Son opposition avec le PS s’arrête là. Sa politique est orange… sanguine.  » Il admire les socialistes car, selon lui, ils créent, ils mettent des choses en place, comme Publifin, et ne sont pas que dans la gestion quotidienne « , décrypte un CDH. Les élus locaux qui ont tenté de construire une majorité sans les socialistes s’en souviennent encore. Comme à Visé ou à Fléron.  » Ce fut très, très difficile, même sur le plan personnel « , confie l’échevin fléronnais Thierry Ancion.

 » Par contre, il déteste le MR ! enchaîne un mandataire.
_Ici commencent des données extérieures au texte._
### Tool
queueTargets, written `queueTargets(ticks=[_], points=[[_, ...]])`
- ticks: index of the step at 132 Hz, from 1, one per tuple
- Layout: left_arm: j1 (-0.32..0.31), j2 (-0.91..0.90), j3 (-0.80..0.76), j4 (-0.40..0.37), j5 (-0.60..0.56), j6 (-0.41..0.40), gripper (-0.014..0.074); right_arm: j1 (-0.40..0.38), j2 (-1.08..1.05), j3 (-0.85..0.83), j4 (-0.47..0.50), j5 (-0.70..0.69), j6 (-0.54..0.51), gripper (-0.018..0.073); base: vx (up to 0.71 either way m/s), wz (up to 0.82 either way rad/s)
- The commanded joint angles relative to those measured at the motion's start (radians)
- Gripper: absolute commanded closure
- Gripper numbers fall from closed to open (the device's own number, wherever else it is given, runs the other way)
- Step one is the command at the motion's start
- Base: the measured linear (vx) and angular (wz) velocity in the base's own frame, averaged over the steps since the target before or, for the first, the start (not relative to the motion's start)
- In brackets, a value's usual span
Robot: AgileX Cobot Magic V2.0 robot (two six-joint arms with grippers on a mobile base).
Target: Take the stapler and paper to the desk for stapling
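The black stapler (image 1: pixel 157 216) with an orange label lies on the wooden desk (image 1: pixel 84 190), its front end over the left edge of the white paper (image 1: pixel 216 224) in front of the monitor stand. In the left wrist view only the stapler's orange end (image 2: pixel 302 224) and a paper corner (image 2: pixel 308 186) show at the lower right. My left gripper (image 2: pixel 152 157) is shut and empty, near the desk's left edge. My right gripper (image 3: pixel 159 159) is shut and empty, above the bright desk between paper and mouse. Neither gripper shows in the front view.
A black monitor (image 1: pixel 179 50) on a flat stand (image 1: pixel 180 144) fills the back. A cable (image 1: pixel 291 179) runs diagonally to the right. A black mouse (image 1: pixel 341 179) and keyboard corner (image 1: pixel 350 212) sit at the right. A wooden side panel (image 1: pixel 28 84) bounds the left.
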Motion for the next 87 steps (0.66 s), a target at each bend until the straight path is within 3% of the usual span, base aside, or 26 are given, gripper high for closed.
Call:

S’il critique la majorité provinciale, c’est uniquement les députés libéraux.  » Il a longtemps espéré prendre leur place.  » Un trio amoureux, s’amuse le chef de groupe MR, Fabian Culot. Le PS était la mariée et les deux autres partis se disputaient pour l’épouser. Toujours d’après cette vieille légende liégeoise selon laquelle le PS ne choisirait jamais le même partenaire à la Ville et à la Province.  » Dominique Drion, cet opposant conciliant.  » Quand il montait à la tribune, il parlait minimum trente minutes et on se disait : »Il va voter contre. » Mais non, il votait pour !  » se souvient Lydia Blaise, cheffe de groupe Ecolo jusqu’en 2012. L’humaniste apprécie encore moins le vert. Il peut dézinguer les propositions écologistes, sous les applaudissements de la majorité.  » J’ai reçu plusieurs témoignages affirmant que le CDH recevait le projet de budget avant les autres. Qu’il envoyait ses interventions à André Gilles… Je ne peux pas le prouver, mais à titre personnel, je suis méfiant « , confesse Marc Hody, chef de groupe Ecolo. Qui, un jour d’énervement, lui a lancé de but en blanc :  » Quand vas-tu arrêter de lécher le cul du PS ?  »

L’une des rares engueulades impliquant Dominique Drion.  » Je ne l’ai jamais entendu lever la voix « , garantit une élue CDH. Ne jamais vexer, ne jamais révéler le fond de sa pensée. L’humour, toujours.  » Tu vas boire un verre ou manger un boulet avec lui, tu t’amuses !  » Catholique bon teint,  » jésuitique « , il a le goût des choses simples, assurent ses proches.  » Il ne vit pas dans un quartier huppé, roule en Renault Scenic, n’a pas des costumes taillés sur mesure. Il n’est pas bling-bling, conclut une humaniste. C’est peut-être un homme de pouvoir, mais pas d’argent.  » Pas de chance, pour quelqu’un qui gagne plus de 150 000 euros par an.